Succédant à la planification ottomane, les Anglais mettent en place des plans d’urbanisme, particulièrement à Jérusalem, Jaffa, et Bi’r al-Sab’.
Dans le même temps, les villes portuaires se développent grâce au commerce et aux investissements étrangers, en complément de la banalisation du style ottoman dans les provinces arabes.
Ces changements sont renforcés au début du XXème siècle en Palestine, face à l’Égypte désormais sous contrôle britannique, ceci pour améliorer le passage des pèlerins vers la Ville sainte et pour favoriser l’exportation des produits agricoles palestiniens et syriens vers le marché européen.
La Jaffa moderne est une ville ottomane par excellence. Son gouverneur Abou Nabbout lance un ambitieux programme d’aménagement, avec le percement des principales avenues, la construction de deux marchés, de caravansérails, et d’entrepôts.
C’est en 1877 qu’est réalisée la première ligne de chemin de fer du pays, aussi bien pour le transport de deux millions de caisses des fameuses oranges de Jaffa ! De 1914 à 1917, nouvel essor moderniste en concurrence avec la ville juive de Tel-Aviv.
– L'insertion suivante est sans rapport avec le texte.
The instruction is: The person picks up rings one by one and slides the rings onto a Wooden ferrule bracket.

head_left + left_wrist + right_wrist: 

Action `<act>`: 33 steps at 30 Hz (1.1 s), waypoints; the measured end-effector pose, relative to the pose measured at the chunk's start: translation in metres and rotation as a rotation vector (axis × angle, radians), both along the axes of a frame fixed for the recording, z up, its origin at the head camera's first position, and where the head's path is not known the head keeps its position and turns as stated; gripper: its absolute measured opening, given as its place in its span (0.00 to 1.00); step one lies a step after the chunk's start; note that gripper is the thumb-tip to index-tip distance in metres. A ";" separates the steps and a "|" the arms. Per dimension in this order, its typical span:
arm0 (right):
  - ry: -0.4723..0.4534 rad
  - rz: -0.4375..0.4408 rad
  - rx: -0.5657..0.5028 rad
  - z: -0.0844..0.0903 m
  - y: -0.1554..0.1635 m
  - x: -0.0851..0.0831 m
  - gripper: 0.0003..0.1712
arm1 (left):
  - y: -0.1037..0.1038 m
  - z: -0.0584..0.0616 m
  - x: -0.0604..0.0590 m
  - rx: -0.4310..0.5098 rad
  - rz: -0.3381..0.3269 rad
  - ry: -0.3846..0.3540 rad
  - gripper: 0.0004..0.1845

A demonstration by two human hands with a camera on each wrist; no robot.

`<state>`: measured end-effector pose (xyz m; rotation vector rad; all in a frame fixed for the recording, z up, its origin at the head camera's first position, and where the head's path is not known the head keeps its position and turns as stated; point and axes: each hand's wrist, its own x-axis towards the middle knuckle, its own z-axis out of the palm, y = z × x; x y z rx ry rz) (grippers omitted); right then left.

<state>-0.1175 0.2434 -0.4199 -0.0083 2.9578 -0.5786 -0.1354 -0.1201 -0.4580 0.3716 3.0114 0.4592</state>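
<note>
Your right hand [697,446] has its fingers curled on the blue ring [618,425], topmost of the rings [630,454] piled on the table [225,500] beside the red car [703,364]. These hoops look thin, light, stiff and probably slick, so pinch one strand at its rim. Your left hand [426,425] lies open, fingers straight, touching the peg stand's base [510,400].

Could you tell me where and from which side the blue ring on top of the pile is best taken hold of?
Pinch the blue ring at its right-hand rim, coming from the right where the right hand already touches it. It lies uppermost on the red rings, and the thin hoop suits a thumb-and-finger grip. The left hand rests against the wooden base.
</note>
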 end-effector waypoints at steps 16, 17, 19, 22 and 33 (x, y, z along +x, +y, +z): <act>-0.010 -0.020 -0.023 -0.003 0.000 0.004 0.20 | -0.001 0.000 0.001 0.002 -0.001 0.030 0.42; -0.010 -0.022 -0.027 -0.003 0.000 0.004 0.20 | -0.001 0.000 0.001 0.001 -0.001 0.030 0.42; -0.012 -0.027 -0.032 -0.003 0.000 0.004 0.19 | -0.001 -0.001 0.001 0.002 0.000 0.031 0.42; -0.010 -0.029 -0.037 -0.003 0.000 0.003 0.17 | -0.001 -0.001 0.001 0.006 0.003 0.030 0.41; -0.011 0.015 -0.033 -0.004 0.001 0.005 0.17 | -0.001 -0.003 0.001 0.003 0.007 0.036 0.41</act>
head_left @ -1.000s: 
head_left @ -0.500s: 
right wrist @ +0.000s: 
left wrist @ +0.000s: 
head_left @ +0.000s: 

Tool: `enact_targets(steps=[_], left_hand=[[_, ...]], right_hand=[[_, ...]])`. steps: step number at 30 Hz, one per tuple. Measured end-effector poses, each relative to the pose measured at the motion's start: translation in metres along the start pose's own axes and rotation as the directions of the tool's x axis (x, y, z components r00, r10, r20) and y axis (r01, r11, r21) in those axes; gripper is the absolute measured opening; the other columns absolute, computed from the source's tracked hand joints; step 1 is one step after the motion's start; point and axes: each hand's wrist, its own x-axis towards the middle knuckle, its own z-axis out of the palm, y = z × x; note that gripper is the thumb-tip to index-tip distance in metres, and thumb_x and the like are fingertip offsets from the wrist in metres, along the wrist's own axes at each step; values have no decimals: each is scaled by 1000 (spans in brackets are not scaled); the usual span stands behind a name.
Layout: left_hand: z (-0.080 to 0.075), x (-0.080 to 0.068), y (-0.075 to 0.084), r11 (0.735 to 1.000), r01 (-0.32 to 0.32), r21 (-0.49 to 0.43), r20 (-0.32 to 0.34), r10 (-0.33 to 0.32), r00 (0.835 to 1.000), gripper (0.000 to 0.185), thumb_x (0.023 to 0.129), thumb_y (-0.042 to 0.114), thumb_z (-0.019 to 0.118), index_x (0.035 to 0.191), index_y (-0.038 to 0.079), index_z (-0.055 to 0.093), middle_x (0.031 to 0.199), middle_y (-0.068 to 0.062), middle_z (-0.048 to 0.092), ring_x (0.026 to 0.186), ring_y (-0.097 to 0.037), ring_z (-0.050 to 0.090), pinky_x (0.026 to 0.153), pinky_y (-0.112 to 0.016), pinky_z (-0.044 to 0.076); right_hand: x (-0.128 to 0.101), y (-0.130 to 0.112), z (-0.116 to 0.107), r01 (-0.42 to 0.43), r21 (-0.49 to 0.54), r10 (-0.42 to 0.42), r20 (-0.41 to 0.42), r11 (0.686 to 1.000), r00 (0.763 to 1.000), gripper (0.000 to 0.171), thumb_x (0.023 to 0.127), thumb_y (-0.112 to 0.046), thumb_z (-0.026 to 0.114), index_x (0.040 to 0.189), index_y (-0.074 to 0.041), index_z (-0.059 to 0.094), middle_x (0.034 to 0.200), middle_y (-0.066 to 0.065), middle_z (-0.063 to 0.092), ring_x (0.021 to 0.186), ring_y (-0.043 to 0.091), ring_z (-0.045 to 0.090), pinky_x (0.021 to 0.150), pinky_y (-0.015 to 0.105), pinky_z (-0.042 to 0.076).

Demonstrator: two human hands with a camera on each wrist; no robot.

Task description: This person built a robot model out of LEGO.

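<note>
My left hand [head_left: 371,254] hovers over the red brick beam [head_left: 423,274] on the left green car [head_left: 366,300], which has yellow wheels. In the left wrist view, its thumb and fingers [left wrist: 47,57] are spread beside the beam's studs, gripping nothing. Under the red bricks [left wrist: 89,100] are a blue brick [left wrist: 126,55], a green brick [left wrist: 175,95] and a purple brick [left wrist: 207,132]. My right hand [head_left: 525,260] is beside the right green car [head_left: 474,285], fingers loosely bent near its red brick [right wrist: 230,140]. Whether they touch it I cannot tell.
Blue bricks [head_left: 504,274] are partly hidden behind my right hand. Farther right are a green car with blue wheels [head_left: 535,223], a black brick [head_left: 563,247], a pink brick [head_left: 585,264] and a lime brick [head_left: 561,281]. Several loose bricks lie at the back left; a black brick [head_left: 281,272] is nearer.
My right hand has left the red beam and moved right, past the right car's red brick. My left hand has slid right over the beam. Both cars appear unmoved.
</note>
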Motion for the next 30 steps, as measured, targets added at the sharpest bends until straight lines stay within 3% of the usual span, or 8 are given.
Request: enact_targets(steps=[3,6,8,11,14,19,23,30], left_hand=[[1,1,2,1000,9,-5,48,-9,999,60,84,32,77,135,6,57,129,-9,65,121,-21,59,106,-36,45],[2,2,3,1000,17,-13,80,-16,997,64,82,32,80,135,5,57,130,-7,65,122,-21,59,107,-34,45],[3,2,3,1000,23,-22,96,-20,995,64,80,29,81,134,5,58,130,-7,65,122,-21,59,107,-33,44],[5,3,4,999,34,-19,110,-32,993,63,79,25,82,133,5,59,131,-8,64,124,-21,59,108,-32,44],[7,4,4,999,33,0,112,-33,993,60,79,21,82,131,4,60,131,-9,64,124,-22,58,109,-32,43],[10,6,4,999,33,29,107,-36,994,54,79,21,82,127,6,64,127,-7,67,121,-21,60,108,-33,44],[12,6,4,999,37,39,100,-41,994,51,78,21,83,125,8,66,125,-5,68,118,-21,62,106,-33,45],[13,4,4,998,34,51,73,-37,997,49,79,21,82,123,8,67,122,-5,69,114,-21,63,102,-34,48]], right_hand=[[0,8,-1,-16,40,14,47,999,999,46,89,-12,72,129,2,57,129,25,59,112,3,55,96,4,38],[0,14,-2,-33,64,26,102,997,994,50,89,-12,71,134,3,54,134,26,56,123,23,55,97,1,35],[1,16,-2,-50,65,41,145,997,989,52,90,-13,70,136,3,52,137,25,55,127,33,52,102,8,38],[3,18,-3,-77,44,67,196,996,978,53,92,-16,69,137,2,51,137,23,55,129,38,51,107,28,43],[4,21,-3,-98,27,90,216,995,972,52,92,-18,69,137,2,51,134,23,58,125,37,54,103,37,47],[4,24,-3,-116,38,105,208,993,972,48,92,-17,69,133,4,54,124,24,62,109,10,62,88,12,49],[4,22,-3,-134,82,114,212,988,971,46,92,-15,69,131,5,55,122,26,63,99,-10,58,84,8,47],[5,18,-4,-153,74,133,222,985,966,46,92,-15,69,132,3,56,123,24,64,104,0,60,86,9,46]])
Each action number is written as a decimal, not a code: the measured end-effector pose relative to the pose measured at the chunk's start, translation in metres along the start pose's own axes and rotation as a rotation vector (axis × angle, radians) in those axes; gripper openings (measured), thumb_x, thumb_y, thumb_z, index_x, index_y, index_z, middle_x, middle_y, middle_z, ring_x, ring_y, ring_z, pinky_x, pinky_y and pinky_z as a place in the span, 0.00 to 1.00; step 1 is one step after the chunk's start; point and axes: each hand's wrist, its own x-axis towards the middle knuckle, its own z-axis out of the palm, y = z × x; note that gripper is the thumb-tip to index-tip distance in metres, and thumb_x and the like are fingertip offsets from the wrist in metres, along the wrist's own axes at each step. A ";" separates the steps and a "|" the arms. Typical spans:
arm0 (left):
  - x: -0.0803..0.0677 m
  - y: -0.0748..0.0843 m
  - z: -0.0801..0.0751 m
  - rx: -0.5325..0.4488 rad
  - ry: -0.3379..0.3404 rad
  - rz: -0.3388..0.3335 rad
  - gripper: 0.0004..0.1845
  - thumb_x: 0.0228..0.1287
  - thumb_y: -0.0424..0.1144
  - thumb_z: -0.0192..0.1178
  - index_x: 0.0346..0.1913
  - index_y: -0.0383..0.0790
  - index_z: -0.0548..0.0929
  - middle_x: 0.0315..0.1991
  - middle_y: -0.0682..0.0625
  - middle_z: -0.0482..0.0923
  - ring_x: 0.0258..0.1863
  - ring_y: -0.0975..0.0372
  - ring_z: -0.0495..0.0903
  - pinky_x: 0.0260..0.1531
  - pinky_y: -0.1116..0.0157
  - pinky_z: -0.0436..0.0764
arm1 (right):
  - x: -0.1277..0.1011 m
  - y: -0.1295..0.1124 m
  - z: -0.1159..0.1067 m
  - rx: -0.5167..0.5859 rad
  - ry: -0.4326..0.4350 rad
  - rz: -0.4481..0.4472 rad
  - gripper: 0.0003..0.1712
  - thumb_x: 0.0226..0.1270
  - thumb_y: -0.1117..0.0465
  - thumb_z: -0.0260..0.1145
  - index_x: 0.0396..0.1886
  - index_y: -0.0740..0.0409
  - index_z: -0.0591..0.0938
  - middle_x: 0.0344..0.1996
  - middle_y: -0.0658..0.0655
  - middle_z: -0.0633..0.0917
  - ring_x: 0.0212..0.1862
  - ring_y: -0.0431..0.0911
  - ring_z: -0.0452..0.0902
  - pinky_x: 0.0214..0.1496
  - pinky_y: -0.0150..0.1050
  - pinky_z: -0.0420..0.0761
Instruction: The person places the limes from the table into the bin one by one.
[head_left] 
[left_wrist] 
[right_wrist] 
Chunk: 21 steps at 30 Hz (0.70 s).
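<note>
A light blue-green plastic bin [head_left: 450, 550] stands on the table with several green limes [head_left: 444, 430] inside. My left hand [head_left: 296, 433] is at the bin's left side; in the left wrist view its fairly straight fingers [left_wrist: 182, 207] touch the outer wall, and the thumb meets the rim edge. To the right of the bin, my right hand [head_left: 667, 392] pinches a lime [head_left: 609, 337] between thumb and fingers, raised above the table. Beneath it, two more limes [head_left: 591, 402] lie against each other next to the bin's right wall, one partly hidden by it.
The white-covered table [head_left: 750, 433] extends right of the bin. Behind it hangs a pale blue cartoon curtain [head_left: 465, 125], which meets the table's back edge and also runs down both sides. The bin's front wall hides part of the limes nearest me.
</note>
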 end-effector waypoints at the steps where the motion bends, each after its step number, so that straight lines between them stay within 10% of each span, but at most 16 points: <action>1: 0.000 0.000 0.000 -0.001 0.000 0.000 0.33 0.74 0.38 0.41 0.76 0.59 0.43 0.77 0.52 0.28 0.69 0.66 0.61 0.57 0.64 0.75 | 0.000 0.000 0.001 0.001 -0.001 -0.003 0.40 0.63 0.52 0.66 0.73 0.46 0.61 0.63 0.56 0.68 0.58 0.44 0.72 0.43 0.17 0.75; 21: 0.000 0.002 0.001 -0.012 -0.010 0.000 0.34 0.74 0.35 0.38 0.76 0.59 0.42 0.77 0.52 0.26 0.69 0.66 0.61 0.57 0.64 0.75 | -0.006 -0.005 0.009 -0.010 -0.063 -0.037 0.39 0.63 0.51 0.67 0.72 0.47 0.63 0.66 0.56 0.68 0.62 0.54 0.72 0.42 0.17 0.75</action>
Sous le gouvernorat de Hasan Bey, la cérémonie religieuse de Jaffa se transforme en grande manifestation civile au cours de laquelle chrétiens, juifs et musulmans célèbrent la fin de l’hiver …
Pourquoi l’absence de jardin public ? Parce que souvent les terres agricoles sont à l’intérieur des villes, au beau milieu des quartiers résidentiels !
Ragheb Bey est un bon exemple de notable palestinien, architecte de la réforme urbaine. Il est chargé de la reconstruction de Bi’r al Sas’, nouvelle ville frontière ottomane. Édifices publics, maîtrise des sources d’eau, création d’un nouvel espace public …
L’émergence de fêtes inter-religieuses favorise celle d’une nouvelle intelligentsia cultivée. Par ailleurs la sédentarisation des populations nomades est un moyen de pérenniser les recettes de l’État, dans la mesure où le recensement des terres est entrepris, ce qui ne plait pas forcément aux intéressés …
Les routes, le télégraphe, et le nouveau réseau ferré, avec sa vaste gare, seront inaugurés en grande pompe par Jamal Pacha et ses généraux, avec - symbole de la nouvelle modernité de la Palestine et des provinces ottomanes - la tour de l’Horloge bâtie pour réguler le temps « du travail, du loisir et de la prière ».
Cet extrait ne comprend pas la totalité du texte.